Neighborhood Notes: Cheap movie tickets, juggling clowns, and theater classes

Whew, it’s been a busy week, everyone. A city-wide basketball championship parade and countless Pride events – and there’s still no sign of the fun slowing down. Whether you’re ready to cuddle into bed or let loose during a night out, there’s plenty to do.

We’ve created a full guide to Pride here, but if you want to avoid the crowds, there are still other events for you to choose from.

The Castro Theater Turns 10

The Castro Theater is celebrating its centennial anniversary with a gift to movie-goers: admission to five of San Francisco’s most revered films for $1 a ticket. The day’s screenings include well-known movies like the wildly-beloved Mrs. Doublefire (1993) starring Robin Williams, and films that may be unfamiliar to a modern audience like San Francisco (1936).

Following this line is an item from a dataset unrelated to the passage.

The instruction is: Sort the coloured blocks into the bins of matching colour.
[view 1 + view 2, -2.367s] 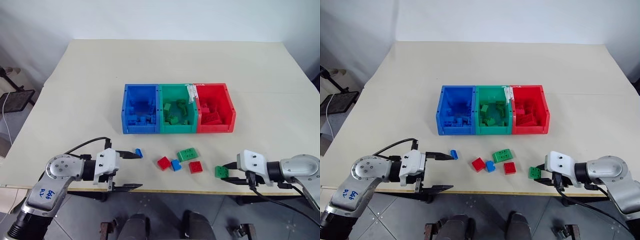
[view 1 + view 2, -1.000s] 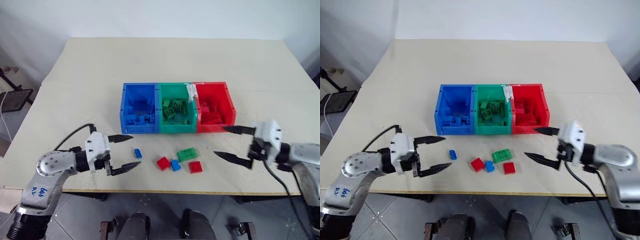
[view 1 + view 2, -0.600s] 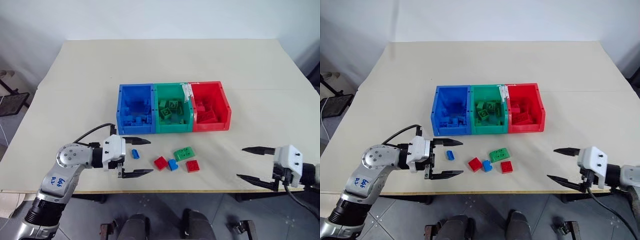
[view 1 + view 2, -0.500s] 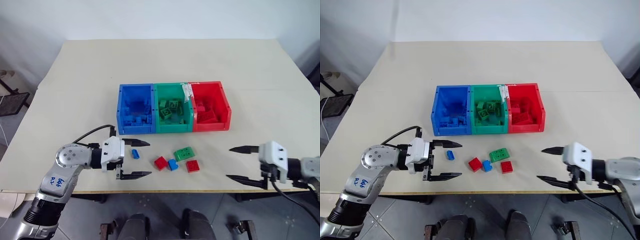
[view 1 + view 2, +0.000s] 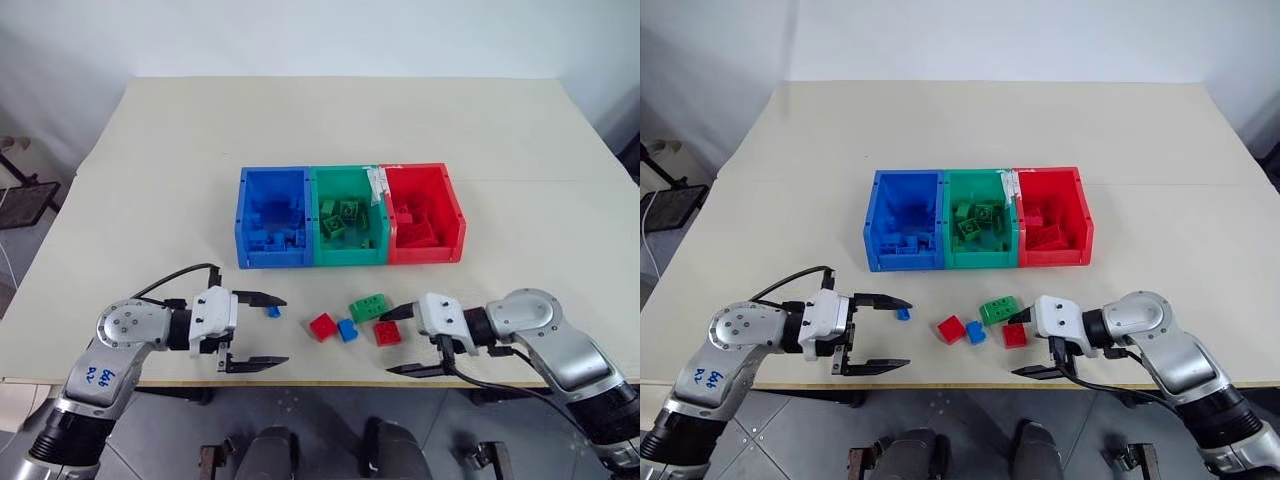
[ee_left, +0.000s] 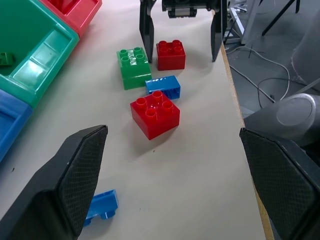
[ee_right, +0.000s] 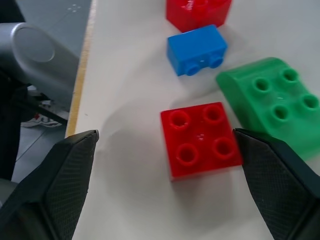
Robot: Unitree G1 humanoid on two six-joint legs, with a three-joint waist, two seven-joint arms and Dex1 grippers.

More information about tickets and movie screening schedules can be found here.

The Youngest San Franciscans are eligible to get vaccinated

Families can start getting their children aged 6 months to 4 years old vaccinated, according to a San Francisco Department of Public Health announcement on Tuesday.

To access the vaccine, reach out to your health provider to schedule an appointment or you can visit a city-operated vaccination site nearest to you. Search for a local vaccine site or pharmacy here. The Latino Task Force site at 701 Alabama St. will be administering vaccines until 3 pm on Thursday.

Looking for a new coffee shop?

Grand Coffee, a local coffee joint in the Mission District since 2010, officially opened a new cafe at 2544 Mission St last week. That’s right, more coffee and pastries flowing into the Mission. Stop by to try their specialty drinks (the menu ranges from “cafe-quality decafs” to “sweet, syrupy medium roasts”) or to just feel welcomed.

Donate to SF Urban Film Festival

Want to help out a cause this weekend? SF Urban Film Festival is close to meeting its $20,000 goal to help produce a film “about the need for affordable housing, cultural spaces, and Tagalog bilingual education in SoMa.”